Online Introduction to

The Bard of the Dimbovitza



Queen Elisabeta of Romania, usually anglicized to Elizabeth, was born in 1843 and died at the age of 73, in 1916. Besides being a progressive queen, she was also a very popular international author, writing under the name of Carmen Sylva. Much of her work was devoted to the preservation of the folklore of the people of her country. A Fairy Tale that she wrote, The Caraiman, is also on this site.


According to the Introduction by Queen Elizabeth, one of her circle, the noblewoman Hélène Vacaresco, from Wallachia in Romania [also spelled Roumania] shared her interests. She recorded the songs of the agricultural families, the ‘peasants,’ that lived on her estates. The Queen and Alma Strettel translated the work into English from the original German, as The Bard of the Dimbovitza, now online here.


Besides songs, the book also has an ancient play called Autumn, from an undated but early manuscript found in the vaults of the author’s ancestral home.


As a whole, the collection covers the gamut of human emotion, from grief and guilt, to joy and hope. Overwhelmingly though, sorrowful subjects predominate. It is interesting to see how the love of Nature pervades most of the songs. A broad outline of the lives, customs and values of these people can be gathered by reading all of them.


Without hearing the music and being accustomed to a far different style of verse, I had trouble, at first, summoning much enthusiasm for the songs themselves — outside of the details of cottage life and manners. However some songs made an impression, even on me: a lover of plebian and primitive poetry (e. g., rhymed, satirical or just silly, heavy on alliteration and strongly metrical). They improved on re-reading, generally. The song The Murderer and the play Autumn are downright chilling, even in translation.

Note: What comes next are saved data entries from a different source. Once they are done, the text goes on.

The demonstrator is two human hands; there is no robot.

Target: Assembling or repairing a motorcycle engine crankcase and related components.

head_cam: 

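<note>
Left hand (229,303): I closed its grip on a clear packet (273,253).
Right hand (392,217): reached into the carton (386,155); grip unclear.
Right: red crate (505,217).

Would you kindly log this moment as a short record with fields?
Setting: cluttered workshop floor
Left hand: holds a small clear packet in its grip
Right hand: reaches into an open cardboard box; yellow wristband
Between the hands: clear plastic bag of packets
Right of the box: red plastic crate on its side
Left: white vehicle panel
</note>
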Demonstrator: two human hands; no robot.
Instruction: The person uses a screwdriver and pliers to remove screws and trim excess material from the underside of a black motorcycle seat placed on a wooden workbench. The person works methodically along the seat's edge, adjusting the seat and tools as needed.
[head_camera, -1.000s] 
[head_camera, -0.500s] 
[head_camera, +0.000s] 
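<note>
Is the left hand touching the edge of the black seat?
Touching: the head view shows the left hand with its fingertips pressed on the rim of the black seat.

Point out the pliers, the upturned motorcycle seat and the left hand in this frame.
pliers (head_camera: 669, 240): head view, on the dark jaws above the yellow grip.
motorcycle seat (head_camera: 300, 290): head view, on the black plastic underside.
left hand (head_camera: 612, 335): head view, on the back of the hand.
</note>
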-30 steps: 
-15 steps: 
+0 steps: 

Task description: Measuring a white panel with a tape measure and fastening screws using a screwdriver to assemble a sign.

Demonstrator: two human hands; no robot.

I was also pleasantly surprised to see the almost total lack of the typical religious overtones and Christian philosphical entreaties and moralizing which pervades so much of both the folklore and other popular literature seen in writers of that period in Europe and America. The impression is that Nature and her hand-maidens, e. g., Sun, Moon, Stars and Waters were far more real to the singers than Satan and the Saints.


Usually, a favorite subject for the minstrels of other lands and other social levels, are feasts and revelry — with the descriptions of delicacies and groaning food boards. Here, these topics are also lacking in the songs. When food is neither varied, nor always plentiful, and only available through year-long labor — barring disasters — this is not a likely candidate for versification. Having food, any food of any type, is the most essential part of life to the people of this 19th century farming community. In remote districts that are difficult to access, exotic dishes were probably inconceivable and unheard-of.


It is very clear by reading of the other things that did appeal to them as worthy of a place in their music, and by the descriptions of their daily tasks, that every day of every year is spent ensuring that there will be something to eat at all. Food then, like air, is too critically important to be song-worthy. So quibbling about quality — whether rare, medium, or well-done; sauced or sauceless; spiced, sauted, boiled or fried — probably didn’t occur to them. Quantity alone, not taste or variety, mattered. The prospect of starvation was a very real fear, and their lives were spent attempting to stave it off. Such a basic tenet of existence is understood by everybody in the audience for whom they performed. Thus, there is no need to sing about this most pressing, most basic need when it is so obvious and so thoroughly understood by all.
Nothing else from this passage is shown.